> [Directions for this task]: Reprint the lines below as they are, minus the pictures.

> [Entries shown]:
/---
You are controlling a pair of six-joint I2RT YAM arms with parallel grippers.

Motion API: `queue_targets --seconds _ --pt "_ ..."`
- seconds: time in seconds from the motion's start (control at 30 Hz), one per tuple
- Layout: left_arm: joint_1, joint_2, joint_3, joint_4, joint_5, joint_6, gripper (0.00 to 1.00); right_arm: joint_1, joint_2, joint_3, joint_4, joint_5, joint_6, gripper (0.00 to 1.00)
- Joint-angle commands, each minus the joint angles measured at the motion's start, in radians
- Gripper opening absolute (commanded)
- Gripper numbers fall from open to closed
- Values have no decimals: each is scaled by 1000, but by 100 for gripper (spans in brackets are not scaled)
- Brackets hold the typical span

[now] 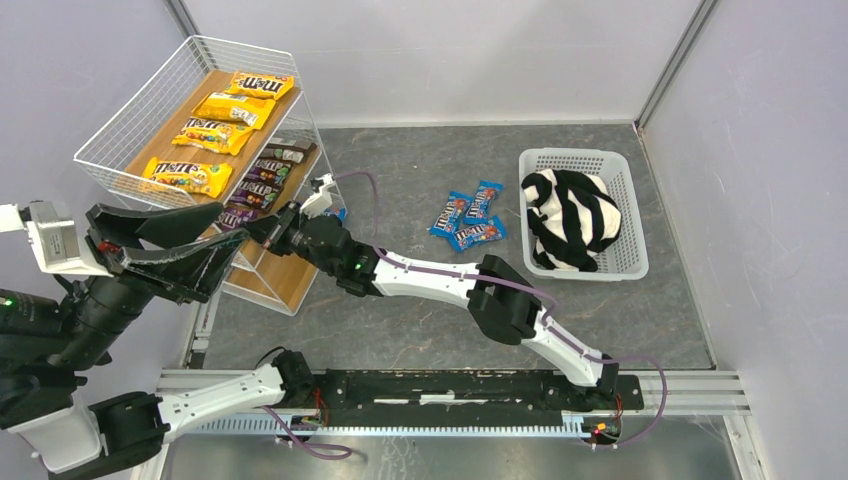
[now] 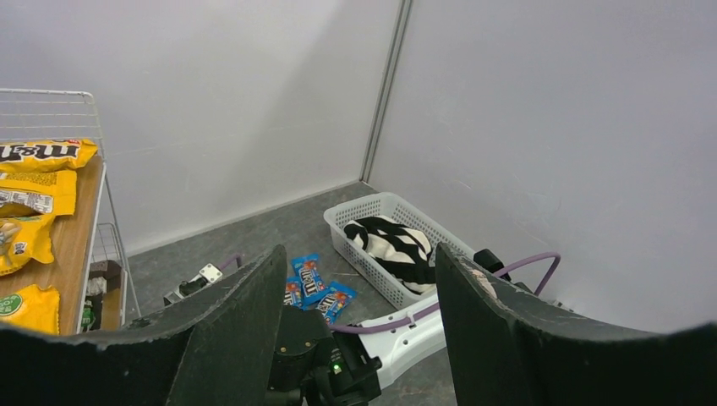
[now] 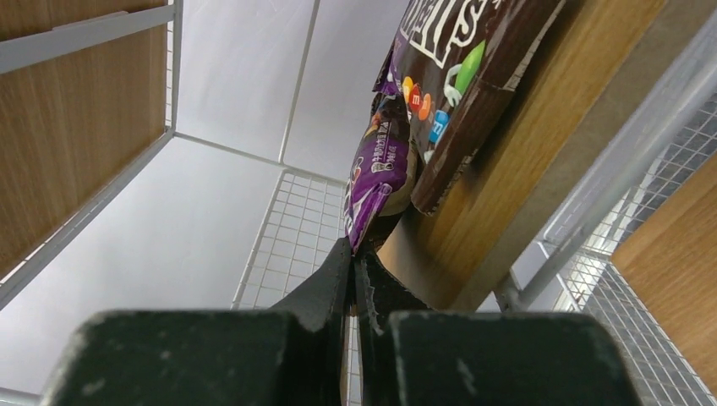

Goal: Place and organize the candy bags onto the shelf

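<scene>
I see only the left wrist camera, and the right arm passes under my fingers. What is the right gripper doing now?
Observer: The right gripper is shut on one edge of a purple bag.
Operator: Where is this bag? Is it at the shelf?
Observer: Yes. It is against the middle board of the shelf, beside a brown bag that lies on this board.
Operator: Are other bags on that board?
Observer: Yes, the top camera shows a row of dark bags lying along it.
</scene>
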Motion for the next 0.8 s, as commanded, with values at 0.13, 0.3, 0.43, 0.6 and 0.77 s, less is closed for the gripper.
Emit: queue_targets --seconds 0.13,0.3,0.43,0.6,0.77 --pt "-1 -3 -24 5 14 51 72 4 -10 -13 52 -16 -35 28" --pt "0 -6 -41 22 28 35 72 5 -110 -144 64 -26 -74 48" --pt "0 -2 -66 41 36 23 72 5 -188 -239 61 -41 -88 53" --pt "-1 24 -78 53 44 3 72 5 -271 -355 80 -66 -106 60" --pt "0 56 -94 67 54 -28 75 -7 -415 -537 106 -123 -267 63"
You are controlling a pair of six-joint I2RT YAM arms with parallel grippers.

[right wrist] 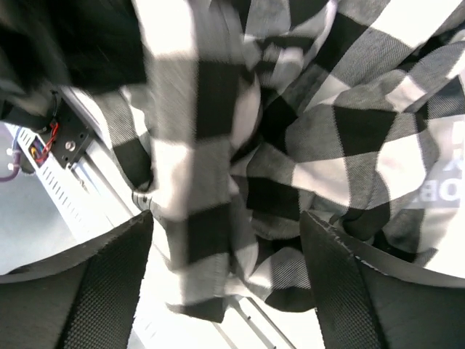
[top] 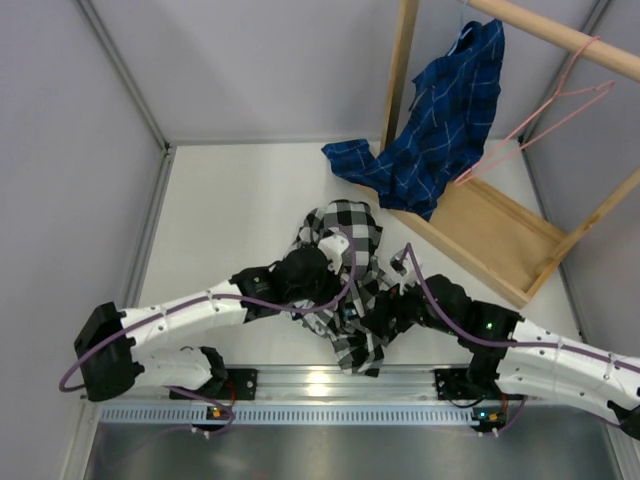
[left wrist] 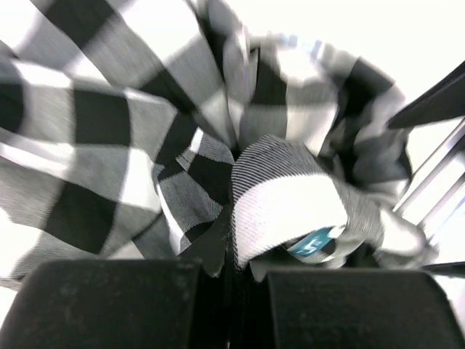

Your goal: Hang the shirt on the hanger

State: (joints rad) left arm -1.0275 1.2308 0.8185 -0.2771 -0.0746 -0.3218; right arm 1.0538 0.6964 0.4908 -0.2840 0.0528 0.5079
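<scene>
Shirt (top: pixel 355 235) first: we find it bunched in a heap on the desk (top: pixel 230 220), midway along the near edge, its lowest fold reaching over the rail (top: pixel 300 380) at that edge. The left fingers (left wrist: pixel 109 305) are pressed together on a fold of the check cloth, which runs down into the thin slit between them. The right fingers (right wrist: pixel 94 291) stand wide apart with cloth hanging between them, gripping nothing. The hanger (top: pixel 540 128) hangs from the rod (top: pixel 540 28) over the far right corner, well apart from the shirt and beside a blue shirt (top: pixel 440 130) draped there.

We judge the step in hand to be gathering and lifting the shirt; nothing is on the hanger yet. The next move, as we see it, calls for the right fingers to close on a second hold. The pair could then spread the cloth and bring out the neck opening before the hanger is fetched.

Much is hidden. We cannot find the collar or the shoulders in any view, and only the edge of the lettered band (right wrist: pixel 447 190) shows at the right side of the right wrist view. The left wrist view is blurred. From above, the middle of the heap is covered, so we cannot tell how much of it is off the desk. The hanger's hook is hard to make out against the rod.
</scene>
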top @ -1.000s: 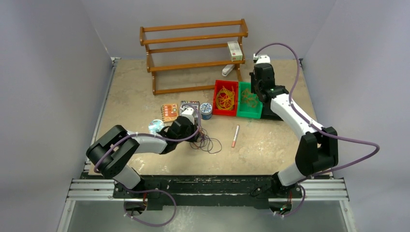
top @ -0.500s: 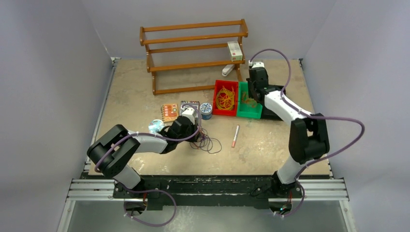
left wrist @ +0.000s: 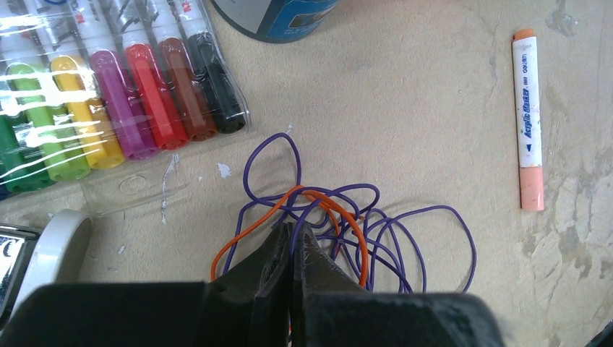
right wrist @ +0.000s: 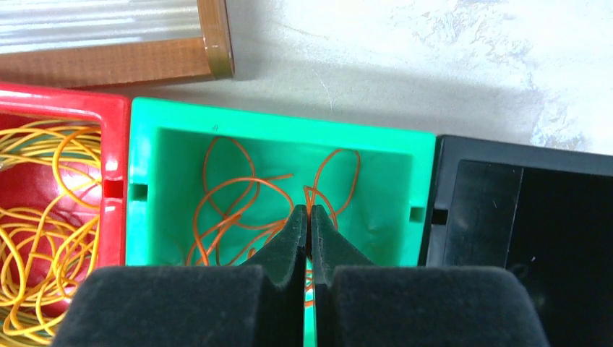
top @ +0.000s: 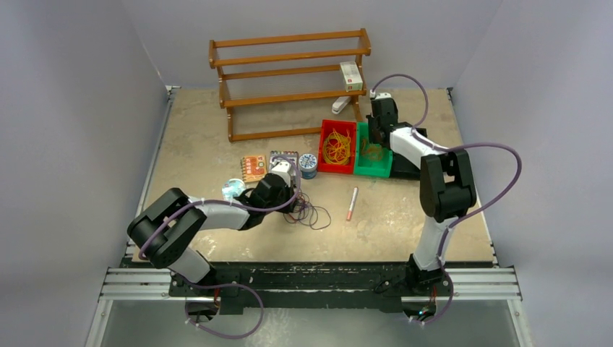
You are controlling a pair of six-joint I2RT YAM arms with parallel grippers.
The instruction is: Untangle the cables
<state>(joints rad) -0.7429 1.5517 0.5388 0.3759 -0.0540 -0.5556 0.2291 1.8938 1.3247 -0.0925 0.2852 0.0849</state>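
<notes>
The left tool (left wrist: 293, 242) is hanging low over the desk (left wrist: 434, 87) with its jaws pressed together and its tips sitting right in the tangle of cables (left wrist: 325, 210). I cannot tell whether a strand is caught between them. In that tangle one orange loop (left wrist: 249, 233) is threading through several purple loops (left wrist: 394, 231). The right tool (right wrist: 309, 220) is likewise pressed together, hovering over the green bin (right wrist: 275, 123). An orange strand is running up to its tips, so it may be pinching it, though that is not certain. Sorting is looking well along: orange loops (right wrist: 231, 195) are lying in the green bin and yellow loops (right wrist: 43, 217) are filling the red bin (right wrist: 65, 97). The black bin (right wrist: 506, 155) beside them is showing nothing in the part seen. What is waiting, by my reading, is pulling the orange loop free of the purple ones and binning each colour. Room is opening to the right of the tangle, where only a marker (left wrist: 528, 123) is lying well apart. To the left a pen pack (left wrist: 123, 87) is sitting near the loops and a tin (left wrist: 282, 14) is standing beyond, so a pull that way is risking a snag. The bins are touching side by side with a rack (top: 289, 72) just behind them, giving the right arm little room on the far side.
</notes>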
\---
> [Solution]:
You are controlling a pair of six-joint I2RT YAM arms with parallel grippers.

Motion API: `queue_targets --seconds _ --pt "_ ..."`
- seconds: time in seconds from the motion's start (control at 30 Hz), one per tuple
- Layout: left_arm: joint_1, joint_2, joint_3, joint_4, joint_5, joint_6, gripper (0.00 to 1.00); right_arm: joint_1, joint_2, joint_3, joint_4, joint_5, joint_6, gripper (0.00 to 1.00)
- Joint-angle commands, each minus the joint angles measured at the motion's start, in radians
- Gripper opening absolute (commanded)
- Gripper numbers fall from open to closed
- Values have no decimals: each is scaled by 1000, but by 100 for gripper (spans in brackets are not scaled)
- Brackets hold the typical span

[now] 
[now] 
[now] 

Goal: Place and organize the candy bags onto the shelf

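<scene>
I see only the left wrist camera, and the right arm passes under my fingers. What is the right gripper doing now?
Observer: The right gripper is shut on one edge of a purple bag.
Operator: Where is this bag? Is it at the shelf?
Observer: Yes. It is against the middle board of the shelf, beside a brown bag that lies on this board.
Operator: Are other bags on that board?
Observer: Yes, the top camera shows a row of dark bags lying along it.
</scene>
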Motion for the next 0.8 s, as commanded, with values at 0.13, 0.3, 0.43, 0.6 and 0.77 s, less is closed for the gripper.
Emit: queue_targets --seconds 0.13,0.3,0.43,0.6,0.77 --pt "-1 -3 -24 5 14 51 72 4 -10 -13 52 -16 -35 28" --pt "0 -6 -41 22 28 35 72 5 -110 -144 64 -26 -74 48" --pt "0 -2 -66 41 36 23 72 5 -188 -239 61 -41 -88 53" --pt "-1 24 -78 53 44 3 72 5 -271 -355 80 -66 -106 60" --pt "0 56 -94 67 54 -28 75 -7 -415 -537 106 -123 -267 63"
You are controlling a pair of six-joint I2RT YAM arms with parallel grippers.

[right wrist] 
[top] 
[left wrist] 

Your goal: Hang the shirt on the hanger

State: (joints rad) left arm -1.0275 1.2308 0.8185 -0.2771 -0.0746 -0.3218; right arm 1.0538 0.6964 0.4908 -0.2840 0.0528 0.5079
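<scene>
Shirt (top: pixel 355 235) first: we find it bunched in a heap on the desk (top: pixel 230 220), midway along the near edge, its lowest fold reaching over the rail (top: pixel 300 380) at that edge. The left fingers (left wrist: pixel 109 305) are pressed together on a fold of the check cloth, which runs down into the thin slit between them. The right fingers (right wrist: pixel 94 291) stand wide apart with cloth hanging between them, gripping nothing. The hanger (top: pixel 540 128) hangs from the rod (top: pixel 540 28) over the far right corner, well apart from the shirt and beside a blue shirt (top: pixel 440 130) draped there.

We judge the step in hand to be gathering and lifting the shirt; nothing is on the hanger yet. The next move, as we see it, calls for the right fingers to close on a second hold. The pair could then spread the cloth and bring out the neck opening before the hanger is fetched.

Much is hidden. We cannot find the collar or the shoulders in any view, and only the edge of the lettered band (right wrist: pixel 447 190) shows at the right side of the right wrist view. The left wrist view is blurred. From above, the middle of the heap is covered, so we cannot tell how much of it is off the desk. The hanger's hook is hard to make out against the rod.
</scene>
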top @ -1.000s: 
top @ -0.500s: 
left wrist @ +0.000s: 
right wrist @ +0.000s: 
top @ +0.000s: 
You are controlling a pair of six-joint I2RT YAM arms with parallel grippers.
The instruction is: Untangle the cables
<state>(joints rad) -0.7429 1.5517 0.5388 0.3759 -0.0540 -0.5556 0.2291 1.8938 1.3247 -0.0925 0.2852 0.0849</state>
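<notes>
The left tool (left wrist: 293, 242) is hanging low over the desk (left wrist: 434, 87) with its jaws pressed together and its tips sitting right in the tangle of cables (left wrist: 325, 210). I cannot tell whether a strand is caught between them. In that tangle one orange loop (left wrist: 249, 233) is threading through several purple loops (left wrist: 394, 231). The right tool (right wrist: 309, 220) is likewise pressed together, hovering over the green bin (right wrist: 275, 123). An orange strand is running up to its tips, so it may be pinching it, though that is not certain. Sorting is looking well along: orange loops (right wrist: 231, 195) are lying in the green bin and yellow loops (right wrist: 43, 217) are filling the red bin (right wrist: 65, 97). The black bin (right wrist: 506, 155) beside them is showing nothing in the part seen. What is waiting, by my reading, is pulling the orange loop free of the purple ones and binning each colour. Room is opening to the right of the tangle, where only a marker (left wrist: 528, 123) is lying well apart. To the left a pen pack (left wrist: 123, 87) is sitting near the loops and a tin (left wrist: 282, 14) is standing beyond, so a pull that way is risking a snag. The bins are touching side by side with a rack (top: 289, 72) just behind them, giving the right arm little room on the far side.
</notes>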

The output for this exercise is finished.